Data below
--*--
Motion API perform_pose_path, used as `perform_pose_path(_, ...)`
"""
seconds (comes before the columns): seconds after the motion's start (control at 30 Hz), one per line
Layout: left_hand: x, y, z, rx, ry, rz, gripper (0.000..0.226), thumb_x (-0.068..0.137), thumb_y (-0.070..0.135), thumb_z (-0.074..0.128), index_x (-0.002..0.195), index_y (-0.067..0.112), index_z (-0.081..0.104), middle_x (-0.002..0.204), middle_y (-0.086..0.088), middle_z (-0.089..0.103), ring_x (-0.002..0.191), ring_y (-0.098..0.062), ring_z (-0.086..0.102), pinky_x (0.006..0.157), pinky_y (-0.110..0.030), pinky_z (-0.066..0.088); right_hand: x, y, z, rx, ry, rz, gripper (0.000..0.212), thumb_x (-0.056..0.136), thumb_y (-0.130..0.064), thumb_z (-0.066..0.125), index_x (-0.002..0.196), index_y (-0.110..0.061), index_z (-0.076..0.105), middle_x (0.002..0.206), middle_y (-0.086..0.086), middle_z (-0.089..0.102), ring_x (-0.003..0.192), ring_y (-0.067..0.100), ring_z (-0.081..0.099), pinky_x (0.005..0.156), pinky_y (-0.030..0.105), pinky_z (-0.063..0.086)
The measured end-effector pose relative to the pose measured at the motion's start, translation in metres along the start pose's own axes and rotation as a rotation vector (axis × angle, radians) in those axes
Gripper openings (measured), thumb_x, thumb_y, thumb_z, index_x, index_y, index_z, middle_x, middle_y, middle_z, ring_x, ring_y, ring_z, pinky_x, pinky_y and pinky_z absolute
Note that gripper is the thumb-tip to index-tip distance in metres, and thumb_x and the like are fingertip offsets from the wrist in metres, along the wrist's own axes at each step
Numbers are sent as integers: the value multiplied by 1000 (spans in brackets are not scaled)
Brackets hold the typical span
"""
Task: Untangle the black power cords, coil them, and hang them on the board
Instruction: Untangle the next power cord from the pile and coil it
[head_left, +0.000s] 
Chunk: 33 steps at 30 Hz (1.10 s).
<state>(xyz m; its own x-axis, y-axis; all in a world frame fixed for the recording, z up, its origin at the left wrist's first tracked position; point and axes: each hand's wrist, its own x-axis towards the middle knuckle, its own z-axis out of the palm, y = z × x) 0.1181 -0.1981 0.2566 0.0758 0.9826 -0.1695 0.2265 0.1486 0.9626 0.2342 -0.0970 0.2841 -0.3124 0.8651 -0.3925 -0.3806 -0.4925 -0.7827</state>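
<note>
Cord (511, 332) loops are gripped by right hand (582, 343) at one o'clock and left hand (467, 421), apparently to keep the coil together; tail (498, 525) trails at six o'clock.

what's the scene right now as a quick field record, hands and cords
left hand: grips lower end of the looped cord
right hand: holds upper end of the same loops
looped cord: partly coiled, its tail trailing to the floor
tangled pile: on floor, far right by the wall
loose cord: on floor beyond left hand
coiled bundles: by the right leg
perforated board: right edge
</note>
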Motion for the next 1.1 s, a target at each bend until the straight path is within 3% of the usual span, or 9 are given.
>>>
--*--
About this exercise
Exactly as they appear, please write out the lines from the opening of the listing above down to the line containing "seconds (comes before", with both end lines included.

Reply to the exercise
Motion API perform_pose_path, used as `perform_pose_path(_, ...)`
"""
seconds (comes before the columns): seconds after the motion's start (control at 30 Hz), one per line

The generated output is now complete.